Goin to colorado later this summer. I went last yr and loved it! I was in the san isabel national forest. I love explorin the old mining towns, camps, and old cabins. You guys have any other suggestions on where I should go? I start out in colorado springs since thats where our friends live. We will be gone for a week or a lil longer so we could explore around the state some more.


----------



## BleednGreen68 (Apr 19, 2010)

Time has come to go ridin, Im leavin late next week. Anyone have any other ideas for me to check out some other places to ride?


----------



## drtj (May 3, 2009)

It sure is some beautiful country out there. I've been to steamboat springs, Colorado Springs. If u have time go to the royal gorge. I think that's what its called. U can fly out over the river on a big swing type thing. Its AWESOME! I wouldn't mind living there.


----------



## BleednGreen68 (Apr 19, 2010)

I will def have to check that out. I've heard about it. Yea I want to move there so bad! I love snow, its not as hot as ks is in the summer and there is so much to do there for riding. KS dont have anything! I love just pullin off a mtn road and just camp. Its so cool and its free. How many days could you spend at steamboat springs riding?
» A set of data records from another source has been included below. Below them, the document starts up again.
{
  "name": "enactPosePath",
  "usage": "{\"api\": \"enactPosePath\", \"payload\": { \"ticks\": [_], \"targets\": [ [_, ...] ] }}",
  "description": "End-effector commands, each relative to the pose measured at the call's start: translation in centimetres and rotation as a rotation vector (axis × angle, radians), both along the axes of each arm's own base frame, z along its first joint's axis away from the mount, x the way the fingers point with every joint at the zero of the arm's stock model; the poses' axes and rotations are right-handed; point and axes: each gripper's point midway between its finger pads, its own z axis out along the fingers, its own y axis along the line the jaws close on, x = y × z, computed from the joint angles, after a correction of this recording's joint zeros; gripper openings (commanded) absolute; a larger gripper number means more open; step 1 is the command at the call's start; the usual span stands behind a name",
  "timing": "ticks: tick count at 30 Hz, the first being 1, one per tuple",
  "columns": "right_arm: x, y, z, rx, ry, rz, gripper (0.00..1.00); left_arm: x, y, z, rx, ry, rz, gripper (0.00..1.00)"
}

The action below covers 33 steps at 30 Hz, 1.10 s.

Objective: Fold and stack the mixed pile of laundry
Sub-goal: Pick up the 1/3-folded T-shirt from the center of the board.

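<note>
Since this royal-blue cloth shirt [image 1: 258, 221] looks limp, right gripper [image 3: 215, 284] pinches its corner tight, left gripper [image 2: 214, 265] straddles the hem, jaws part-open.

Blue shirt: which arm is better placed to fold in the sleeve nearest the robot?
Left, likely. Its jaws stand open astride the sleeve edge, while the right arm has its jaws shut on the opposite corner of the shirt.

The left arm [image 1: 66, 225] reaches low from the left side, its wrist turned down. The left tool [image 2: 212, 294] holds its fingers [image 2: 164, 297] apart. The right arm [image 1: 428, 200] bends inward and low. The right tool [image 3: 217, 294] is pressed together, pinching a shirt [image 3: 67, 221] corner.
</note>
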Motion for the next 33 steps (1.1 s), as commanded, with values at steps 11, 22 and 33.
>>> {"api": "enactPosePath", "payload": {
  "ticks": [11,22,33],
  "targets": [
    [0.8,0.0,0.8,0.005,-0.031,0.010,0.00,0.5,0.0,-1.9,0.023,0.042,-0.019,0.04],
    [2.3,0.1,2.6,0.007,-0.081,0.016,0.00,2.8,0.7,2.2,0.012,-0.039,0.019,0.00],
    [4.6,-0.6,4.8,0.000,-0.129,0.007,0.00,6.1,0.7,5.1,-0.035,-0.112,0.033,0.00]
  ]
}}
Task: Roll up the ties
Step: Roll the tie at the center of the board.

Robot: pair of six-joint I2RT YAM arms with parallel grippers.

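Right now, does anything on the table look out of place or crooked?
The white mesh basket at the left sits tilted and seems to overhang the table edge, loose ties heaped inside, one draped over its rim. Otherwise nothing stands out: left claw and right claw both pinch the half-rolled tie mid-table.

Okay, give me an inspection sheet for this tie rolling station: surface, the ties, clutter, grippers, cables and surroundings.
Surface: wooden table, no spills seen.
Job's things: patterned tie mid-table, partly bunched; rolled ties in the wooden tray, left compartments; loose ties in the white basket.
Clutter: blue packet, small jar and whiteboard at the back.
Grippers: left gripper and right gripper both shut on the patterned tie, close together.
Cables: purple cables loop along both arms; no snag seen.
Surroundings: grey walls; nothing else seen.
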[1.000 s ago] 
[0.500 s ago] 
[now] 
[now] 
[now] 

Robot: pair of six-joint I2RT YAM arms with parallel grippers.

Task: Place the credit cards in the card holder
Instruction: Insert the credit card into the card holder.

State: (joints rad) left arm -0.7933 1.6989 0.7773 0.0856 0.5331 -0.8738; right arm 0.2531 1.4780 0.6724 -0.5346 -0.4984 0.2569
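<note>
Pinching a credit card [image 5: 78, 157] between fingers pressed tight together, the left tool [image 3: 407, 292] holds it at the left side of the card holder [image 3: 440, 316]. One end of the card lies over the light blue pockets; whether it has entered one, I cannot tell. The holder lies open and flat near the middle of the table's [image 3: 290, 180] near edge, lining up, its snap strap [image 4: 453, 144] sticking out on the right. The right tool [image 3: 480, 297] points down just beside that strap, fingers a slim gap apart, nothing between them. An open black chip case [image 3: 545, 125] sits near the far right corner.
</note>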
I have a week to ride.


----------



## drtj (May 3, 2009)

I don't know about the riding. I was out there 15 yrs ago. We've been to a lot of places there but its been a while since I been. My aunt lives just south of Denver so she would take us everywhere.


----------



## BleednGreen68 (Apr 19, 2010)

Any other places you recommend for riding? I also love exploring the old mining camps and mines. We saw lots of old cabins in the san isabelle forest.


----------



## drtj (May 3, 2009)

Not any I can think of. Make sure to take plenty of pics.


----------



## BleednGreen68 (Apr 19, 2010)

Oh yea, will have tons. I took lots last time. I got to remember to clear the memory cards before I leave!


----------